Use of PCV13 in Immunocompromised Adults
The CDC ACIP has released recommendations for the use of 13-Valent Pneumococcal Conjugate Vaccine and 23-Valent Pneumococcal Polysaccharide Vaccine in adults with immunocompromising conditions.See the recommendations in the MMWR
and the indications and data for PCV13 in healthy adults aged 50 and above
Astellas Announces FDA Approval of ASTAGRAF XLTM (tacrolimus extended-release capsules) for the Prophylaxis of Organ Rejection in Adult Kidney Transplant Recipient
Astellas Pharma US, Inc. (“Astellas”), a U.S. subsidiary of Tokyo-based Astellas Pharma Inc. (Tokyo: 4503), has announced that the U.S. Food and Drug Administration (FDA) has approved ASTAGRAF XLTM (tacrolimus extended-release capsules) for the prophylaxis of organ rejection in patients receiving a kidney transplant with mycophenolate mofetil (MMF) and corticosteroids, with or without basiliximab induction.

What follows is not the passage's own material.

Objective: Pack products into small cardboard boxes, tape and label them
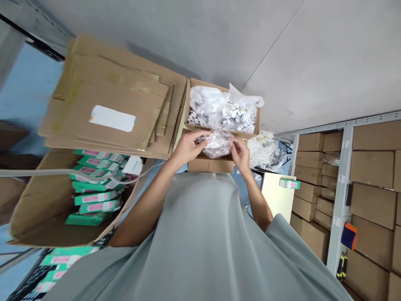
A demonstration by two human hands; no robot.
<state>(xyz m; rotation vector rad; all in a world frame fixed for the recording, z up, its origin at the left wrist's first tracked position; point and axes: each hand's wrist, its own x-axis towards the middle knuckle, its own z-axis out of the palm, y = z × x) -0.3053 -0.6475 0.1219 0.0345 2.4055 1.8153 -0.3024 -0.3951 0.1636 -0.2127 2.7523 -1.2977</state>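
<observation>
Between my two hands is a crumpled bundle of clear plastic wrap point(216, 144), just above a small open cardboard box point(209, 165). My left hand point(191, 146) pinches the bundle's left side with thumb and fingers. On the right side, the fingers of my right hand point(239, 151) are closed on the wrap. Whether anything lies inside the plastic cannot be made out. Directly behind stands a larger cardboard box point(223, 130) filled with crumpled paper and plastic point(232, 109).
Flattened cardboard sheets point(125, 88) are stacked at left. Below them, a large carton point(37, 209) holds several green-and-pink boxes point(97, 207), with a white cable point(62, 172) crossing in front. Shelves of brown cartons point(371, 169) stand at right, near a single green-and-pink box point(290, 184).
</observation>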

ASTAGRAF XL is the first once-daily oral tacrolimus formulation available in the U.S. for kidney transplant recipients. ASTAGRAF XL offers a potentially promising treatment option for appropriate kidney transplant recipients as a core component of an immunosuppressive regimen for the prophylaxis of organ rejection.
The two primary, randomized, comparative phase 3 clinical studies to support FDA approval enrolled 1,093 patients (545 on tacrolimus extended-release) in the U.S., Europe, Canada, South America, Australia and South Africa. Astellas was granted marketing approval for tacrolimus extended-release capsules under the trade name Advagraf® in Europe in 2007 and under the trade name Graceptor® in Japan in 2008. In total, tacrolimus extended-release capsules have been approved for use in 73 countries.
ASTAGRAF XL is not for use with medicines called cyclosporine (Neoral®, Sandimmune®, Gengraf®). It is not known if ASTAGRAF XL is safe and effective when used with sirolimus (Rapamune®) in people who have had kidney transplants. It is not known if ASTAGRAF XL is safe and effective in children under 16 years of age who have had kidney transplants.